Lo studio MESA INVITe apre scenari promettenti nella medicina personalizzata. Se validati in coorti più ampie e con follow-up più lunghi, questi risultati potrebbero rivoluzionare la gestione dell’ipovitaminosi D e dei suoi effetti sul metabolismo osseo. L’uso clinico di test genetici predittivi, al momento ancora prematuro, potrebbe in futuro orientare dosaggi, formulazioni e target terapeutici più efficaci.

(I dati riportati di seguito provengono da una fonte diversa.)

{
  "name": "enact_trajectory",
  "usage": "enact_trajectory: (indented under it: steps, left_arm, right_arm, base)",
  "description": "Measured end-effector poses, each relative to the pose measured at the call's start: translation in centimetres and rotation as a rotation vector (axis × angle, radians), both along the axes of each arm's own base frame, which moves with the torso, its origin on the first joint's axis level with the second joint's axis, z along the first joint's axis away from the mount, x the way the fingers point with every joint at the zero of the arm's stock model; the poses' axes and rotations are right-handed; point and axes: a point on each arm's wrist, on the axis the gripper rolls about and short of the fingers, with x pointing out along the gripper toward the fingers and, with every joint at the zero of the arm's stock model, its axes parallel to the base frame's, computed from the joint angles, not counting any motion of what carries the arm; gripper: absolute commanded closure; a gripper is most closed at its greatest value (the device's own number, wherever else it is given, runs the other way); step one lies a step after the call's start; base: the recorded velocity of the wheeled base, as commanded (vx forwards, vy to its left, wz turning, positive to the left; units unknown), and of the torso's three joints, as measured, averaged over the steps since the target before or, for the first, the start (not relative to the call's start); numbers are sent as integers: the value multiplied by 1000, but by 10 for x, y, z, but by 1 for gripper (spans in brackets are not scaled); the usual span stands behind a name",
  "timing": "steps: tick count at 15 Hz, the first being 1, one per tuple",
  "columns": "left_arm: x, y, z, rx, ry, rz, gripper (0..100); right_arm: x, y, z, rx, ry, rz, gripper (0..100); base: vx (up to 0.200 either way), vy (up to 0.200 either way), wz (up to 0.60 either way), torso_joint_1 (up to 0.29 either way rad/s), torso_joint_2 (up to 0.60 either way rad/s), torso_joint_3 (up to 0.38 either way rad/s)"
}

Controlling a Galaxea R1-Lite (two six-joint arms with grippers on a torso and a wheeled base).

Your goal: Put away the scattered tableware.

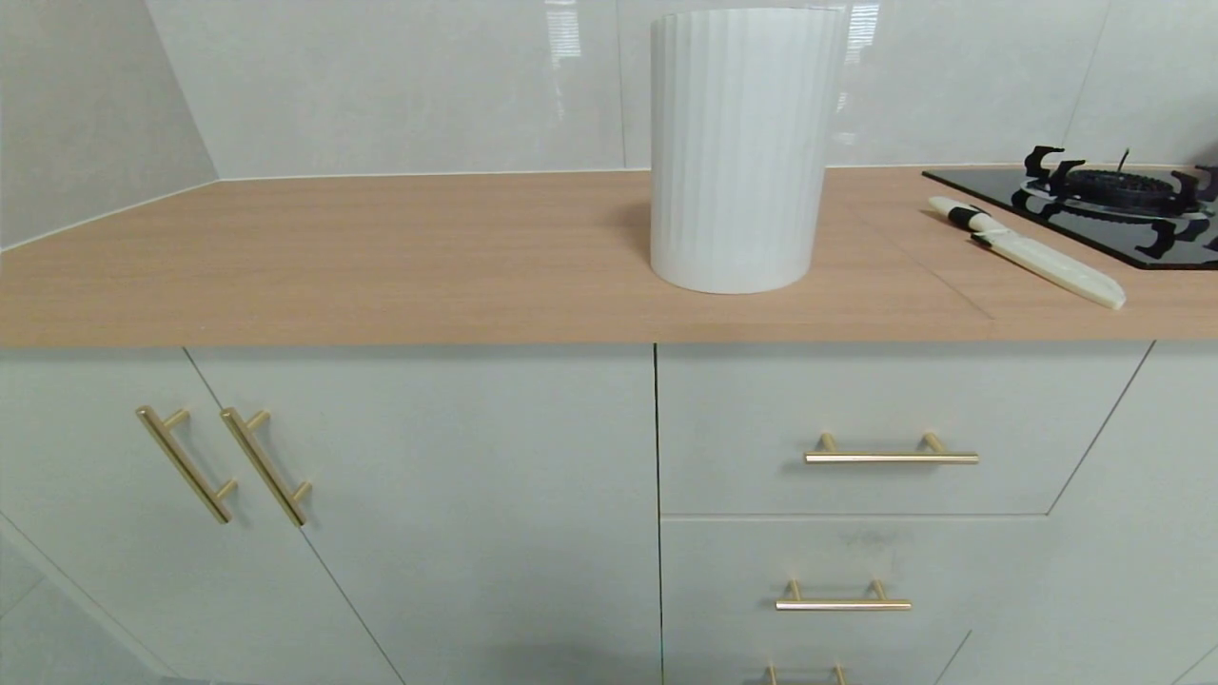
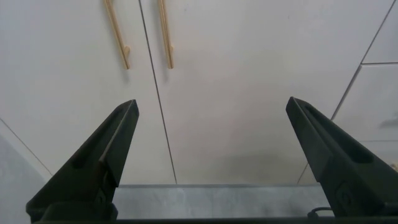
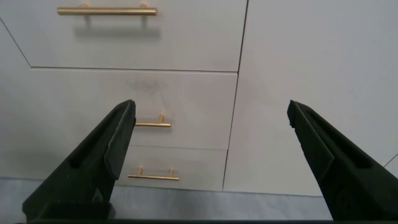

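Desk (image 1: 381, 257) of pale wood runs across the head view, above white cupboards (image 1: 428, 476). A tall ribbed white pot (image 1: 737, 152) stands upright near the desk's middle. To the right, well apart from the pot, a white knife (image 1: 1028, 252) with a black band lies flat on the desk, just beside the front corner of a black stove (image 1: 1094, 205).

Left wrist view: the left gripper (image 2: 211, 104) has its dark fingers (image 2: 102, 158) spread wide, grasping nothing. It faces two cupboard doors (image 2: 249, 93) with gold handles (image 2: 118, 34).

Right wrist view: the right gripper (image 3: 211, 106) is likewise released, facing white drawers (image 3: 124, 40) with gold pulls (image 3: 106, 10).
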Motion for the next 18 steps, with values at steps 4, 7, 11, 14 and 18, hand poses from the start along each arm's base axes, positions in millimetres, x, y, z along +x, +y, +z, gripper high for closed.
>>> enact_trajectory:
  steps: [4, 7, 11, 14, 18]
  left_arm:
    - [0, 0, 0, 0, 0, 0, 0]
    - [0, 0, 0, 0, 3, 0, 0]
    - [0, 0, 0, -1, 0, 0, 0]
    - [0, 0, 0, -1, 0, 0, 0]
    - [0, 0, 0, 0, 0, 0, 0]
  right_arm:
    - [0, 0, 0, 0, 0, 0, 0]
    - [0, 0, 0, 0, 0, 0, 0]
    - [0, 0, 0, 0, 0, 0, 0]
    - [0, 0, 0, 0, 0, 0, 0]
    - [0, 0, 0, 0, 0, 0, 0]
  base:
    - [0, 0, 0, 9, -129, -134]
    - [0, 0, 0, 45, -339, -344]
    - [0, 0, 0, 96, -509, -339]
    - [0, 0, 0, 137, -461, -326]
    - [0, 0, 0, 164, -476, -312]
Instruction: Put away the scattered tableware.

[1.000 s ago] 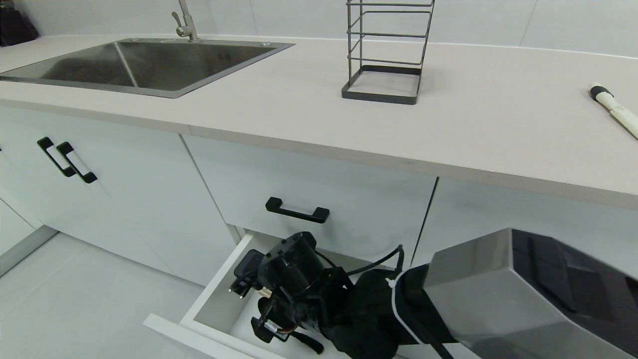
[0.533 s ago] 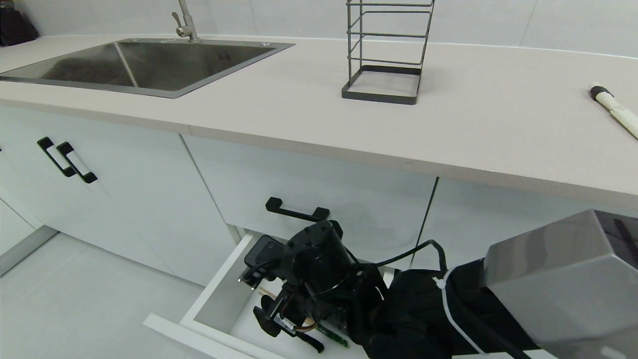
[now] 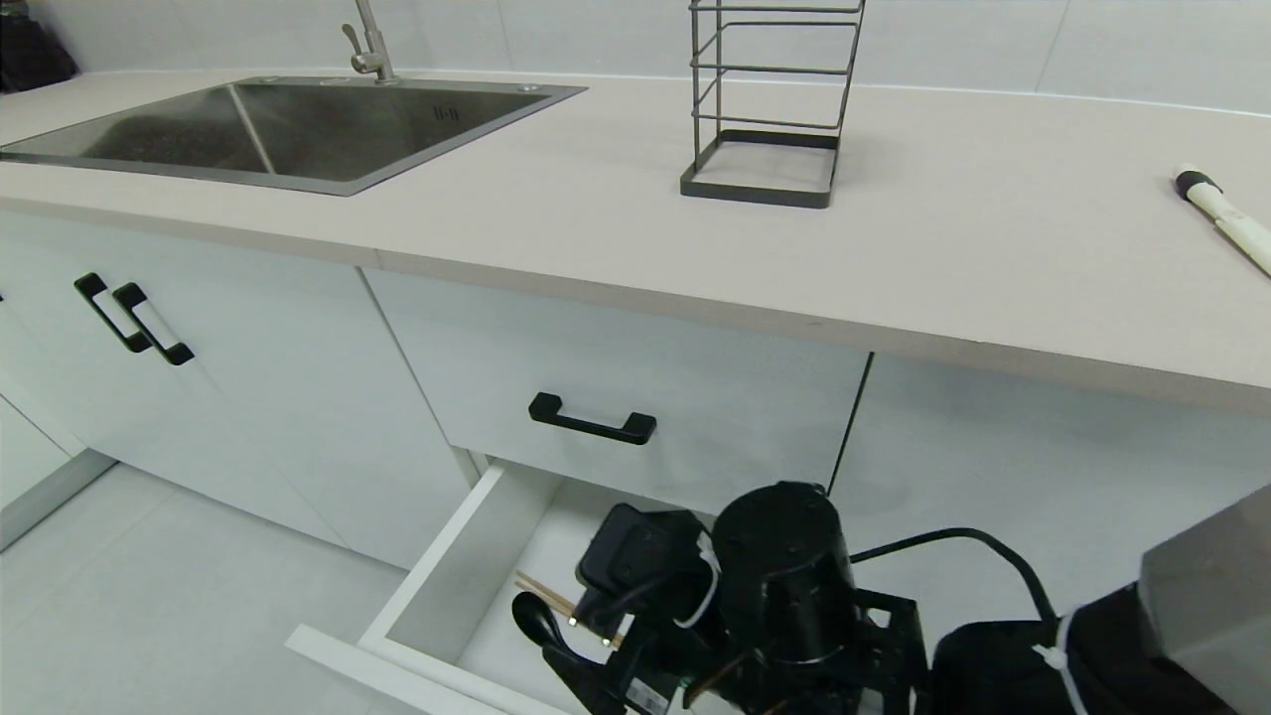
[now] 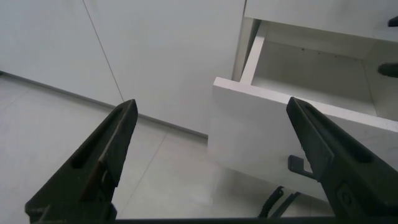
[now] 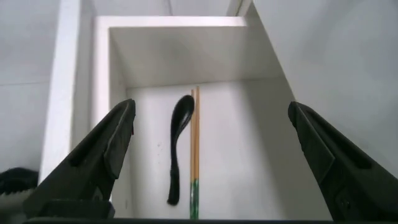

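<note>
**Spoon and chopsticks in the drawer, one utensil left on the counter**

The right gripper [image 5: 209, 107] hangs over the open lower drawer [image 5: 99, 93], its jaws wide apart and holding nothing. Directly below it, on the drawer's smooth white floor, lie a glossy black spoon [image 5: 179, 146] with a curved handle and slim wooden chopsticks [image 5: 195, 149] with green ends. The two lie just beside each other, lengthwise. The left gripper [image 4: 211, 104] is also spread and empty, outside the drawer and facing its flat front panel.

This looks like the close of a drop-off. Above and well beyond the right gripper, on the matte beige countertop [image 3: 556, 228], a cream-handled utensil [image 3: 1226, 214] with a black collar lies off to that gripper's right. The next move is probably to lift clear of the drawer and fetch it. A dark wire rack [image 3: 770, 109] and a steel sink [image 3: 288, 124] stand farther back.
</note>
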Motion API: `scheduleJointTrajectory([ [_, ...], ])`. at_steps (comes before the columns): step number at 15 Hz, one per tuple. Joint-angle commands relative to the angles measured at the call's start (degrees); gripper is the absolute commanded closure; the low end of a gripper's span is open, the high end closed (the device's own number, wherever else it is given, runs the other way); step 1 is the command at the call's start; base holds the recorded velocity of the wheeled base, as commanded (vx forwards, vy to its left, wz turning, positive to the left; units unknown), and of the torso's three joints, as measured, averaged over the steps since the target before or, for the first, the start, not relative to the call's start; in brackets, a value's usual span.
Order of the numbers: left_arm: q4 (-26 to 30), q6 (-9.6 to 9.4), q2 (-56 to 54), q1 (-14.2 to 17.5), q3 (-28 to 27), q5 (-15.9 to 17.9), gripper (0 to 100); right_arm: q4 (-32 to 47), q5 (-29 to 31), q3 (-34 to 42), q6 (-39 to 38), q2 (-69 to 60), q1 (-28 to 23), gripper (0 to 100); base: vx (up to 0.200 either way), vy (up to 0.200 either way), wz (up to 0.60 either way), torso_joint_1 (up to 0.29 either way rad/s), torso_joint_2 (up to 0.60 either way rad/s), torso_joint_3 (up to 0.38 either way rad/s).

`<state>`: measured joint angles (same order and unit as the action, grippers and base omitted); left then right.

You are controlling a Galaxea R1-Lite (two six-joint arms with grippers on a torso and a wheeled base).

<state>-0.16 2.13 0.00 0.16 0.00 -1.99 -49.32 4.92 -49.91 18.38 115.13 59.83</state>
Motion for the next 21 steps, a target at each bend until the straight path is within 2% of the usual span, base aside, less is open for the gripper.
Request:
scheduleJointTrajectory([
  [1,-0.02,-0.02,0.00,0.02,0.00,-0.03,0,-2.09,-1.32,8.51,-0.01,-8.08,-0.42,0,0.000,0.000,0.00,0.000,0.00,0.000],
  [7,-0.02,0.06,0.00,0.02,0.00,-0.03,0,-2.44,-3.69,27.06,-2.91,-21.61,-0.77,0,0.000,0.000,0.00,0.000,0.00,0.000],
  [11,-0.02,-0.02,0.00,0.02,0.00,-0.03,0,-0.25,-4.92,29.61,-4.50,-29.26,-0.86,0,0.000,0.000,0.00,0.000,0.00,0.000],
  [12,-0.02,0.06,0.00,0.02,0.00,-0.03,0,0.54,-6.42,32.33,-5.29,-33.57,-2.44,0,0.000,0.000,0.00,0.000,0.00,0.000],
  [13,-0.11,0.06,0.00,0.02,0.00,-0.03,0,2.04,-7.91,36.37,-5.29,-40.16,-7.01,0,0.000,0.000,0.00,0.000,0.00,0.000],
  [15,-0.02,-0.02,0.00,0.02,0.00,-0.03,0,5.38,-12.13,39.36,-5.38,-49.56,-12.72,0,0.000,0.000,0.00,0.000,0.00,0.000],
  [16,-0.02,0.06,0.00,0.02,0.00,-0.03,0,5.91,-12.57,39.63,-5.38,-51.32,-13.51,0,0.000,0.000,0.00,0.000,0.00,0.000],
  [18,-0.02,-0.02,0.00,0.02,0.00,-0.03,0,8.37,-13.54,41.12,-5.46,-59.14,-18.79,0,0.000,0.000,0.00,0.000,0.00,0.000],
  [21,-0.02,-0.02,0.00,0.02,0.00,-0.03,0,13.20,-14.33,47.80,-5.46,-72.15,-23.09,0,0.000,0.000,0.00,0.000,0.00,0.000],
])
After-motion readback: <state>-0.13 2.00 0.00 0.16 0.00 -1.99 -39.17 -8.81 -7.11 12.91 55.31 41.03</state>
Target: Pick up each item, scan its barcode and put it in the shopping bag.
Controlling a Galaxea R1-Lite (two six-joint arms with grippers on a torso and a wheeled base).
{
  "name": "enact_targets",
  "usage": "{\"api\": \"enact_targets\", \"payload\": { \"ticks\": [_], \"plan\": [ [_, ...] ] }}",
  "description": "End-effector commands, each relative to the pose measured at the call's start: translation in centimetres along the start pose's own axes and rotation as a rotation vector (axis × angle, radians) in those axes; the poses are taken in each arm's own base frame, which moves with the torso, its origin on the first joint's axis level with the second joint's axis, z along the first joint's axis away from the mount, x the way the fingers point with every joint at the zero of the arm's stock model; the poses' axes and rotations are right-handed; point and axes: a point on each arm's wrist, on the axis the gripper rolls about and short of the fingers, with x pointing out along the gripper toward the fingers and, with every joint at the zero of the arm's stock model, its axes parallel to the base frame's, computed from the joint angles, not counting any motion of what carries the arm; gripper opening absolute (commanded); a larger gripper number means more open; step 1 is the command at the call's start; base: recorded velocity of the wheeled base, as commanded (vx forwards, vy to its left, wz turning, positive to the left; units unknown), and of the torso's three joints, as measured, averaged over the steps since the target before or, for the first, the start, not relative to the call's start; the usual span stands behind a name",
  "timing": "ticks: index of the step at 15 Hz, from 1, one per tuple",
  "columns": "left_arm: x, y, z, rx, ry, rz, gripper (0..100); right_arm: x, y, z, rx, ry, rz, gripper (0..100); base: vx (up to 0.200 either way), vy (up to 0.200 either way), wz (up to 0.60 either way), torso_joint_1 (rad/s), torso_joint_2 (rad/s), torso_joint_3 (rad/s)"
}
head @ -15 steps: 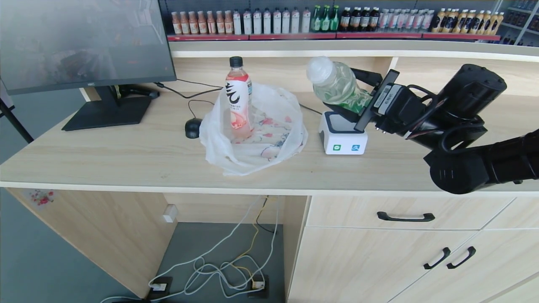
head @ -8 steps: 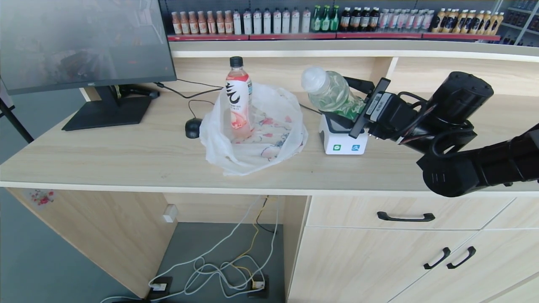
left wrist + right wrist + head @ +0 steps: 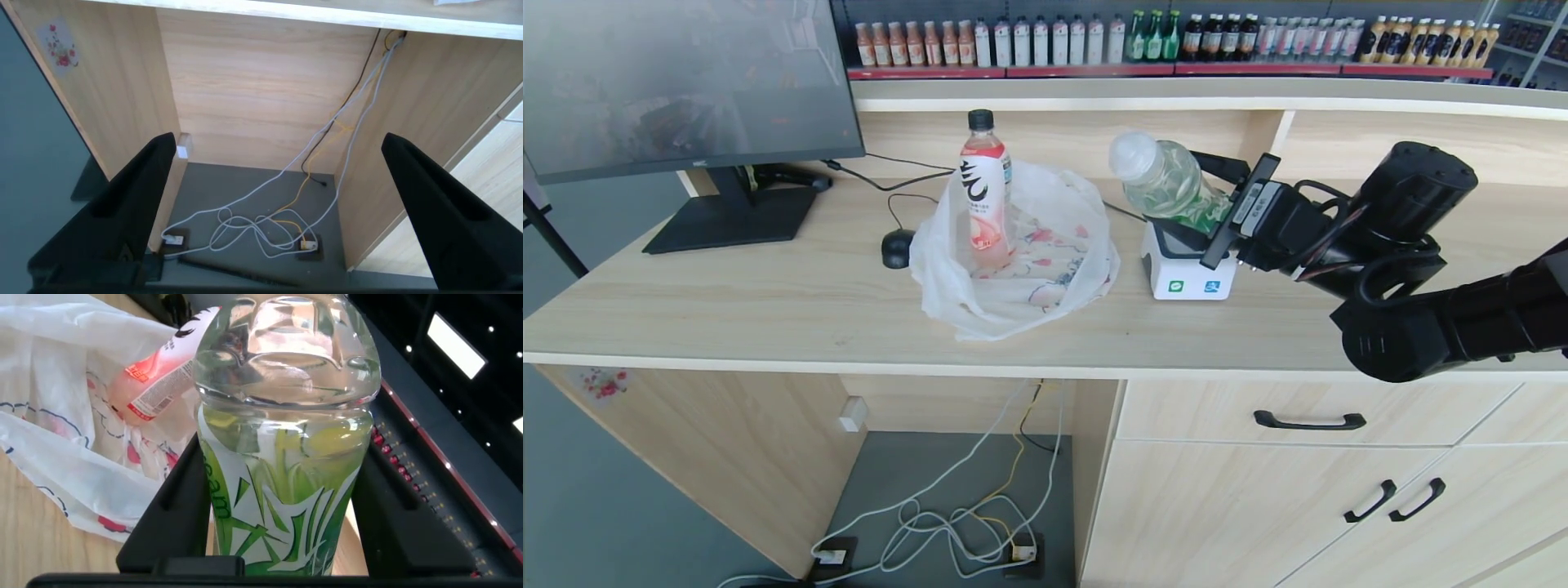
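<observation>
The right end effector (image 3: 1194,194) is clenched on the labelled body of a bottle (image 3: 1164,173), which is held tilted just above the scanner (image 3: 1186,273). The thin, smooth plastic is judged likely to dent and slip, so the label band is the firmest hold. Beyond the bottle's free end, the bag (image 3: 1021,286) lies open on the table (image 3: 768,302) with a pink bottle (image 3: 984,196) upright inside. The left end effector (image 3: 282,212) is released and faces the space below the table.

Head overlooks counter (image 3: 768,310), left wrist beneath, right close (shares bag (image 3: 1013,306))
</observation>
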Motion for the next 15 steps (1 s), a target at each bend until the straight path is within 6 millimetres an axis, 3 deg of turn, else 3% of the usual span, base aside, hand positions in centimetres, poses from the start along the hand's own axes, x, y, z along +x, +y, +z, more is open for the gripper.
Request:
{"api": "enact_targets", "payload": {
  "ticks": [1,15],
  "plan": [
    [0.0,0.0,0.0,0.000,-0.001,0.000,100,-0.1,0.0,-0.1,0.001,0.002,0.003,0,0.000,0.000,0.00,0.000,0.00,0.000],
    [0.0,0.0,0.0,0.000,-0.001,0.000,100,-0.8,-0.3,-1.2,-0.005,0.028,0.000,0,0.000,0.000,0.00,0.000,0.00,0.000]
  ]
}}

In un’epoca in cui l’integrazione è spesso autoprescritta e non monitorata, comprendere perché un paziente risponde e un altro no alla stessa dose di vitamina D3 è un passo decisivo verso una supplementazione più intelligente, basata non su linee guida generiche ma sul genoma di ciascuno di noi.

Lo studio

Cora M Best, Xiaohui Li, Jerome I Rotter, David K Prince, Simon Hsu, Andrew N Hoofnagle, David Siscovick, Kent D Taylor, Kayleen Williams, Erin D Michos, Bruce M Psaty, Steven Shea, Kenneth M Rice, Karol E Watson, Norrina B Allen, Russell P Tracy, Cassianne Robinson-Cohen, Ian H de Boer, Bryan R Kestenbaum, Genetic Variants Associated With the Biochemical Response to Vitamin D3 in the Multi-Ethnic Study of Atherosclerosis, The Journal of Clinical Endocrinology & Metabolism, 2025;, dgaf025.